6. Environmental Impact Assessment (EIA): An EIA is an assessment of the possible impact—positive or negative—that a proposed project may have on the environment, consisting of thenatural, social and economic aspects.
7. Fertilizer: Any substance, such as manure or a mixture of chemicals, added to soil to increase its productivity.
8. Freight: Is the general term for goods transported from one place to another by any means.
9. Groundwater: Water found deep within the ground that can be pumped up for human use or naturally flows into a nearby body of water, like a river or lake.
10. Habitat destruction: Is the process in which a natural habitat is altered and unable to support the species present. In this process, the animals and plants which previously lived in the area are displaced or destroyed. This negatively impacts the biodiversity of the area.
11. Habitat fragmentation: Fragmentation occurs when a large region of habitat has been broken down, or fragmented into smaller areas of habitat. For example, a forest habitat may become fragmented when a highway is built through the forest.
12. Habitat: The area or environment where a particular kind of animal or plant usually lives or occurs.
13. Hazardous Waste: Waste that is dangerous or potentially harmful to our health or the environment. These wastes can be liquids, solids or gases; examples are cleaning products, pesticides, batteries, and paints.
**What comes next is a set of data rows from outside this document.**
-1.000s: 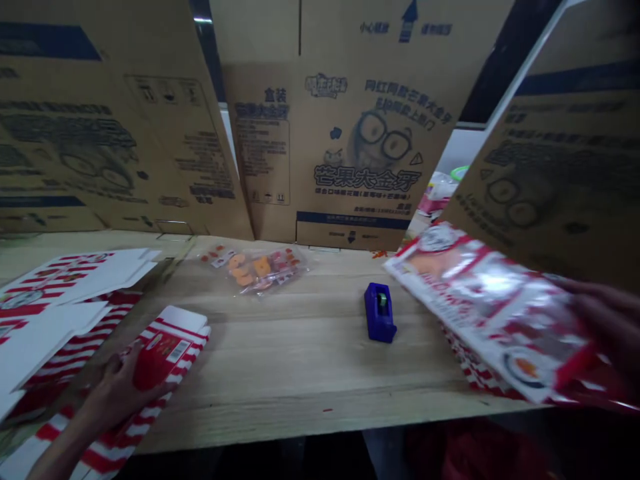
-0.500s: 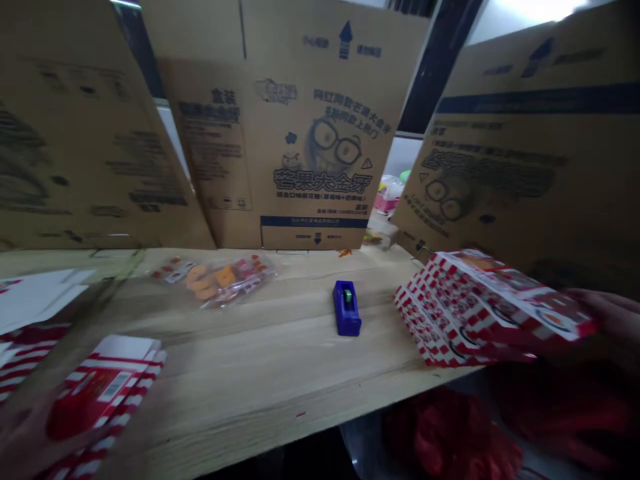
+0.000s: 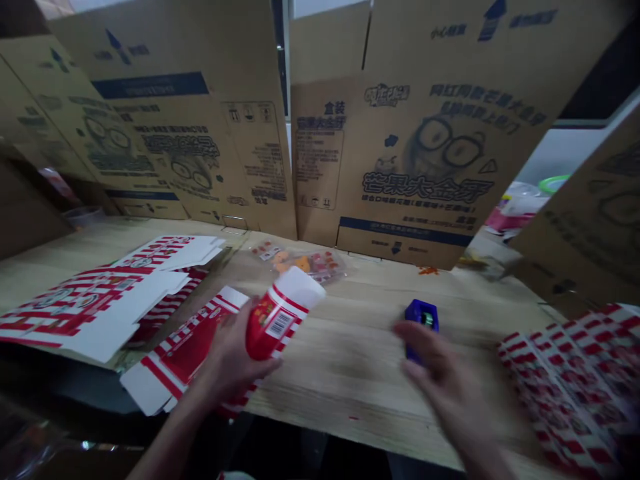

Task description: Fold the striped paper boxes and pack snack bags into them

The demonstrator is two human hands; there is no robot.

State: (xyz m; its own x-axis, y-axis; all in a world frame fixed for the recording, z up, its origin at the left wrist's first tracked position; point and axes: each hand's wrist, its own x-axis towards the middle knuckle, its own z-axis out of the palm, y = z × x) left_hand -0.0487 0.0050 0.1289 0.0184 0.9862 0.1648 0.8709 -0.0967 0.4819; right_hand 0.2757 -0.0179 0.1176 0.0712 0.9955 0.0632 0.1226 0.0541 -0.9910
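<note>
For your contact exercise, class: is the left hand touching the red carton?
Touching. Head view: the left hand grips the red carton round its lower end.

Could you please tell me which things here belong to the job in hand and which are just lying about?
In hand: left hand holding a red-and-white carton; flat carton stack under it; right hand, open, by the blue tape dispenser.
Lying about: snack bag; checked packs; brown shipping boxes.

Left grip (image 3: pixel 231 357) clenched, right grip (image 3: pixel 436 373) splayed forward
</note>
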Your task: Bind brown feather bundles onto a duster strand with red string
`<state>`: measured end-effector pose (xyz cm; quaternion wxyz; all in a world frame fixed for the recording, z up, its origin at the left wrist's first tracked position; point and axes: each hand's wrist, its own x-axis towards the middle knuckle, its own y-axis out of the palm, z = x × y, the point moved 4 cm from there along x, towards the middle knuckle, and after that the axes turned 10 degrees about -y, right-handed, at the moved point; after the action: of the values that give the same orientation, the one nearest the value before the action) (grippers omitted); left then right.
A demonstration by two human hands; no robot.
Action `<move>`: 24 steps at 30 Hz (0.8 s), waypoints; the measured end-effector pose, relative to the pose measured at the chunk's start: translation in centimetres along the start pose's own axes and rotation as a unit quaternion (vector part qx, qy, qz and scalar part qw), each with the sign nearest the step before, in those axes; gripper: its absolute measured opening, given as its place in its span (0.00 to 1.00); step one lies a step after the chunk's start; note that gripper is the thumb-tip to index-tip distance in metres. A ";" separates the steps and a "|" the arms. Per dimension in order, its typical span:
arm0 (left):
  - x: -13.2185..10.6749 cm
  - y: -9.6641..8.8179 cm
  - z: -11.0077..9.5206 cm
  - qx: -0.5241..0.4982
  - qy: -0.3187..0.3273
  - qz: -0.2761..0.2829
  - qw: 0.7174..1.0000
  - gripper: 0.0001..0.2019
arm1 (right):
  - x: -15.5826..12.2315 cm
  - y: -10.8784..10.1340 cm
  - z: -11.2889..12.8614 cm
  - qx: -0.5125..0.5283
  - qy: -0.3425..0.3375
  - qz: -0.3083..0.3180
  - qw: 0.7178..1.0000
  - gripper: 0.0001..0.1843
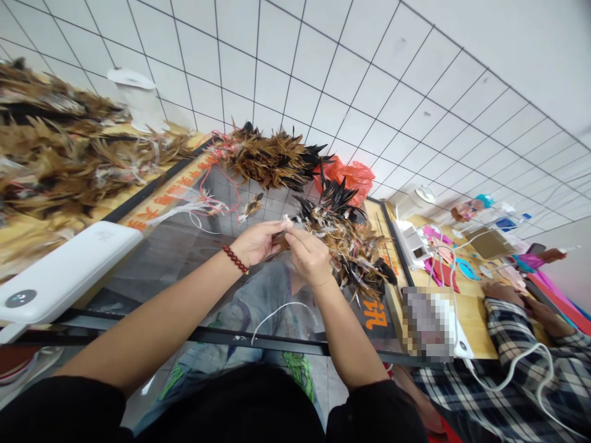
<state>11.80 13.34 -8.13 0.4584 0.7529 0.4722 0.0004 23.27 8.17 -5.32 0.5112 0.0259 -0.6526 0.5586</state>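
Note:
Over the glass tabletop, my left hand point(261, 243), with a dark red bead bracelet point(235, 259) on its wrist, pinches a small feather point(287, 220) whose pale fluffy end sticks up at the fingertips. My right hand point(310, 255) is closed on the same feather, its fingertips meeting the left ones. The fingers hide most of the feather. Close by on the right spreads a loose pile of brown and black feathers point(355, 246). A single small feather point(252, 208) lies just beyond my left hand. Behind it is a bound brown feather bundle point(272, 157) with pink string point(217, 160).
White strands point(194, 206) lie on the left. A white power bank point(69, 271) rests at the left edge, with more feather bundles point(60, 154) beyond. A red plastic bag point(353, 178) sits at the back. On the right, a co-worker's plaid sleeve point(512, 332) rests near cables and coloured pieces.

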 end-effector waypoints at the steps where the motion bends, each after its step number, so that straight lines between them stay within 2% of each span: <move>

14. Infrastructure: Transportation, communication, sewage, water, and electric systems are all a part of infrastructure. These systems tend to be high cost investments; however they are needed for a society to be efficient and productive.
15. Land-fill Site: A method of solid waste disposal in which garbage is buried between layers of dirt and left to slowly discompose.
16. Land-use Designations: Includes areas of land chosen for neighbourhoods, commercial areas, parks, utility corridors, etc.
17. Land-use: Is the human modification of the natural environment into built environments such as fields, pastures, and settlements.
18. Logging: The process, work, and business of cutting down trees and transporting the logs to sawmills.
19. Natural Environment: Includes all living organisms and non-living things found naturally within
an area.
20. Ontario’s Green Belt: A protected area of land in the Province of Ontario, which includes the Oak Ridges Moraine and the Niagara Escarpment.
21. Pesticide: A chemical preparation used for destroying plant, fungal, or animal pests.
22. Pollutant: Any substance, such as chemicals or waste products, that makes the air, soil, or water harmful or unsuitable for living organisms.
23. Regulations: Laws through which governments can control or regulate actions within their focused area such as a city, region or province. A governmental order having the force of law.
24. Shipment: Is a quantity of goods destined for a particular place, no matter how sent.
25. Sustainability: Capable of being continued with minimal long-term effects on the environment.
26. Trails: A marked or beaten path through a natural environment, used by people, pets and wildlife.
27. Transportation: A way of moving from one place to another.
28. Urban sprawl: The uncontrolled spread of urban development, or urbanization into nearby regions.
29. Urbanization: The process by which large numbers of people become permanently concentrated in relatively small areas, forming cities.
30. Watershed: The area of land where all of the water that is on it or under it, drains into the same river, and eventually into a larger body of water, like a lake or ocean.
31. Wetland: A low-lying area of land that is seasonally wet, and provides habitat for wildlife and plants. Marshes, swamps and bogs are examples of wetlands.
32. Wildlife: Non-domesticated animal species, which live wild in an area without being introduced by humans.
33. Zoning By-law Amendment: An application is submitted to the city to rezone / change the land-use designation for an area; an example is seeking permission to change agricultural land to residential / neighbourhood land.
34. Zoning: A section of an area or territory established for a specific purpose, as a section of a city restricted to a particular type of building, or activity: an example is a residential neighbourhood.